1.58
We are centralizing export activities for a more consistent and secure user experience. The improvements include:
- Changing the UI location of export management
- Including activity exports on the export management page
- Adding column containing compressed export size
- Enhancing date range filter
- Ensuring consistent secure actions for all background export tasks
- Adding activity history to track export downloads
- Creating standard file naming convention for exports
We are creating a single location within Project → Settings → Exports to find and manage all exports on a project. The Exports page link from the “Data” tab in the nav bar has been removed.
When viewing the Activity History, users can press Export and view the Export History from the Export modal.
In line with the goal of centralizing Export Management, the Exported Files tab has been moved to a tab on the Project → Settings → Exports page.
The Export Management data grid now supports Canopy’s standard date filter.
DBR-8185 Save and Display Compressed Export Size (Also DBR-8186, DBR-8187,DBR-8188, DBR-8189, DBR-8190)
We will now calculate and display the compressed export size after we create the export. This feature allows users to gauge how much local storage they will need and how long it might take to download the export. We will support this feature for all exports in Export Management, including document, metadata, entity, and activity log exports.
With Export Management, you have full visibility into the Create Export Link and Download Export From Link user actions, all logged in the activity history.
You can filter on the “Create Export Link” activity to see its activity history.
You can filter on the “Downloaded Export From Link” activity to see its activity history, including the IP address of the browser that downloaded the export.
All exports from the Export Management interface will be named using the following standard naming convention:
{{name}}_{{type}}_{{export_creation_datetime}}.zip
Where the:
- filename will be changed to lowercase except for ‘T’ in the time string.

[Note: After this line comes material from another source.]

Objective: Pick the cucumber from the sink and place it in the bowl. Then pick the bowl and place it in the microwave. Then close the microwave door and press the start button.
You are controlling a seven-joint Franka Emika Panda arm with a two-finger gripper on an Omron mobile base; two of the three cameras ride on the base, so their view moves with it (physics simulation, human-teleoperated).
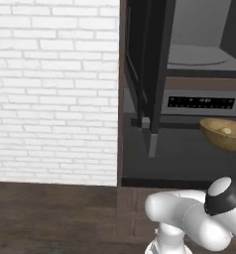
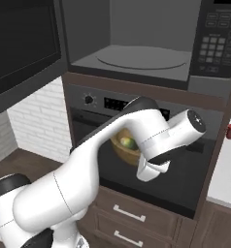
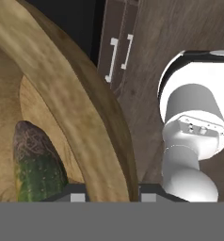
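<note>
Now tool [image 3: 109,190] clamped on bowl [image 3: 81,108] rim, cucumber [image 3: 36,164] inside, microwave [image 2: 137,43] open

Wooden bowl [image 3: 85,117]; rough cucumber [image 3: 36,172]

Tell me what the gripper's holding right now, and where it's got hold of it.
The gripper holds the wooden bowl by its rim, one finger inside, one outside. The cucumber lies in the bowl.
</note>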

- export_creation_datetime = yyyy-MM-dd’T’HH-mm-ss
- timezone for the datetime is the same timezone used to display the export creation datetime on the Export Management page.
Example:
test_activities_2000-10-31T01:30:00.zip
Canopy now supports the Moving Picture Experts Group’s (MPEG) High Efficiency Image File Format (HEIF), a container format for storing individual digital images and image sequences. The HEIF standard format covers multimedia files that can also include other media streams, such as timed text, audio, and video. Apple Inc.’s standard image format is HEIC.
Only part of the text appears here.